When speaking of any society, it is necessary to ask how far into the grassroots the reach of chauvinistic, exclusionary ultra-nationalism stretches. This is an important question, because it is the people at the mass level who define the political direction of any country. If ultra-nationalist populism has the masses in its grip, it constricts the manoeuvring ability of the politicians who might know better, and allows the demagogue to take politics to the ultra-left or ultra-right.
While 'soft' nationalism, in itself, is a fine thing, providing for a comforting – secular, cultural – identity, it can become dangerous if radicalised and used by the capital-based establishment to entrench itself against competing forces within a nation state.

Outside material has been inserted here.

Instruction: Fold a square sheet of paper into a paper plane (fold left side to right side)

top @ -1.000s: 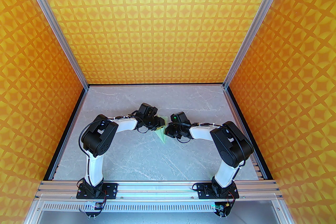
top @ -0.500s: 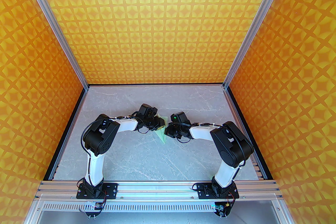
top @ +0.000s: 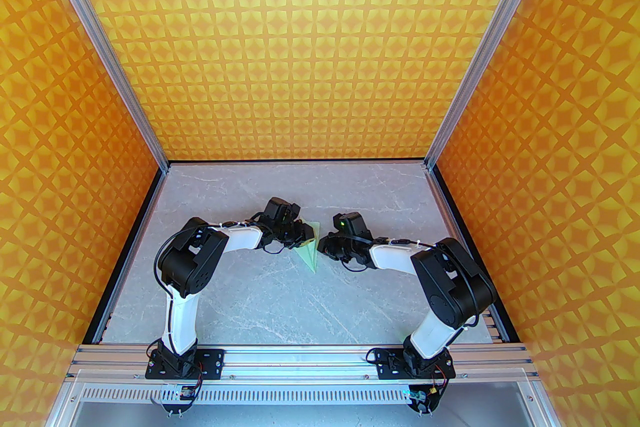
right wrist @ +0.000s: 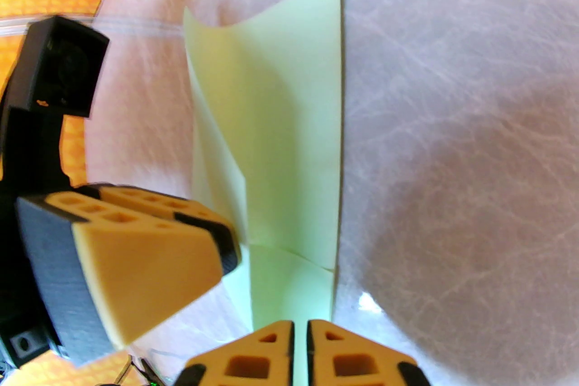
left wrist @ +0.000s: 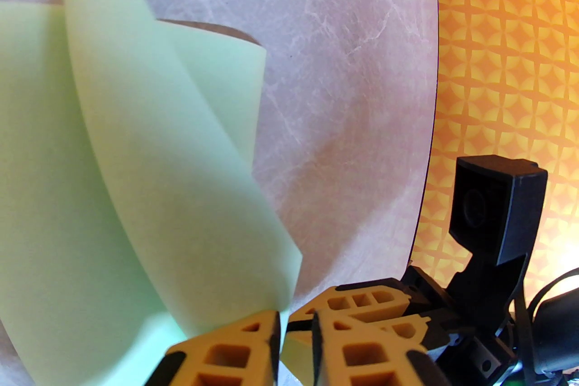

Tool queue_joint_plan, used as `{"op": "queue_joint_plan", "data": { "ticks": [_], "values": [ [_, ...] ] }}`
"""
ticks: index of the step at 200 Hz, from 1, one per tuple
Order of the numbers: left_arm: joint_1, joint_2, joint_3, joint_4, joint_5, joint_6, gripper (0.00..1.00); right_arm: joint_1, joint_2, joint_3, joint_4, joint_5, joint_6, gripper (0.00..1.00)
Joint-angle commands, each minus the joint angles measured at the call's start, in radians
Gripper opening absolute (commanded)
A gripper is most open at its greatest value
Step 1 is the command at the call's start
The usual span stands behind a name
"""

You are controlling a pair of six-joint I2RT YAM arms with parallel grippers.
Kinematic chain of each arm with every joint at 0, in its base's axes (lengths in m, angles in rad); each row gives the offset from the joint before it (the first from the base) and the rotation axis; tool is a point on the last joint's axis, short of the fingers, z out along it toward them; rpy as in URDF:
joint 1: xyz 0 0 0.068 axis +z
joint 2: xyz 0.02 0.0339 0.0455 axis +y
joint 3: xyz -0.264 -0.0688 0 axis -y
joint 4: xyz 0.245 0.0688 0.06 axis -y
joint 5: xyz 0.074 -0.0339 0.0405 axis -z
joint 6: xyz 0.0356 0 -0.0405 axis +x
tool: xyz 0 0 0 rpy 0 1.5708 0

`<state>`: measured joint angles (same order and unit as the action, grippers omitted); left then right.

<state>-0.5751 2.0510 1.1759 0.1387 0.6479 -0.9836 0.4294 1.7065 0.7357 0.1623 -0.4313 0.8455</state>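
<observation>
The square sheet of paper (top: 311,256) is pale mint green and creased into a slim shape pointing toward me, lying mid-table. One long flap (left wrist: 135,140) curls up off the rest (right wrist: 289,126). My left gripper (top: 306,237) is shut on the lower corner of that flap (left wrist: 294,321), and its yellow fingers (right wrist: 135,239) show in the right wrist view pinching the flap's edge. My right gripper (top: 324,249) stands just right of the paper. Its jaws are a narrow slit apart (right wrist: 301,327), at the paper's near end.
The grey marbled table (top: 250,300) is walled by orange patterned panels (top: 310,39) at the back and sides. The right arm's wrist camera (left wrist: 497,212) hangs close to my left fingers. Both arm bases sit on the aluminium rail (top: 300,357) at the near edge.
The right arm has pulled back to the right, off the paper, and its jaws have parted slightly. The left gripper has closed further on the flap and stayed in place.
</observation>
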Motion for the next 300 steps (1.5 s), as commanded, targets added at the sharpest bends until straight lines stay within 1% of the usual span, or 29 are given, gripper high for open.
{"op": "queue_joint_plan", "data": {
  "ticks": [1, 18, 84, 107, 155, 251, 300],
  "values": [
    [0.002, 0.026, -0.018, 0.017, 0.016, -0.009, 0.19, -0.010, 0.030, -0.029, 0.149, -0.052, 0.079, 0.15],
    [0.002, 0.027, -0.019, 0.018, 0.016, -0.009, 0.19, -0.012, 0.034, -0.038, 0.176, -0.053, 0.093, 0.16],
    [0.002, 0.037, -0.021, 0.027, 0.016, -0.015, 0.18, -0.015, 0.044, -0.051, 0.201, -0.069, 0.104, 0.17],
    [0.003, 0.038, -0.021, 0.026, 0.016, -0.016, 0.18, -0.015, 0.035, -0.062, 0.202, -0.056, 0.105, 0.18],
    [0.002, 0.039, -0.020, 0.025, 0.016, -0.015, 0.18, -0.015, 0.079, -0.048, 0.230, -0.091, 0.119, 0.18],
    [0.001, 0.037, -0.019, 0.024, 0.016, -0.013, 0.18, -0.015, 0.111, -0.033, 0.260, -0.102, 0.131, 0.17],
    [-0.002, 0.038, -0.021, 0.025, 0.016, -0.013, 0.18, -0.015, 0.118, -0.032, 0.274, -0.105, 0.138, 0.18]
  ]
}}
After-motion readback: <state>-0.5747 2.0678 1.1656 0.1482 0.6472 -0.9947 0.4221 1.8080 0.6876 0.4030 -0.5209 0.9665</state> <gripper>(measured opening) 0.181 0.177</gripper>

Such a situation promotes the centralisation of the state apparatus, and fosters a military mindset. It is at this point that histories and textbooks are rewritten to serve the interests of the central elite establishment – and an ultra-nationalism is born that, in turn, waters the soil of chauvinism. Neighbouring countries as well as those farther afield are seen with a suspicion that is largely undeserved, and a conspiracy-seeking sensibility invades our consciousness.
Within Southasia, the national establishment in each country manipulates the masses, both directly and subtly, to support forms of ultra-nationalism that ultimately help to keep them in power. This strategy continues to be used even as ultra-nationalism often goes against the interests of the people who would be supported by a non-chauvinist, cultural nationalism, which could actually help to promote good-neighbourliness. What the people at large, and especially those who live in Southasia's 'arc of poverty' – from Khulna to Bihar and from the Nepal Tarai to Sindh – need is peace, trade, open borders and visa-less travel. What the capital-based elites desire are closed or regulated borders, barbed wire and expenditure on armed forces, if not nuclear weaponry. In their individual ultra-nationalism, the capital elites of Southasia are blood brothers, and together they make our region the most militarised in the world.
One would think that the masses would have so little to gain from issues that agitate the capital-based establishment classes that ultra-nationalism would have little chance in the rural sphere. One would think that the villager in Sindh or deep inside Andhra Pradesh would have a more flexible attitude towards, say, the question of Kashmir. But this is not the case. True, on the whole the average villager does not spend time thinking about grave issues of national security. Even so, at the level of articulation, ultra-nationalism appears to have sunk roots there too.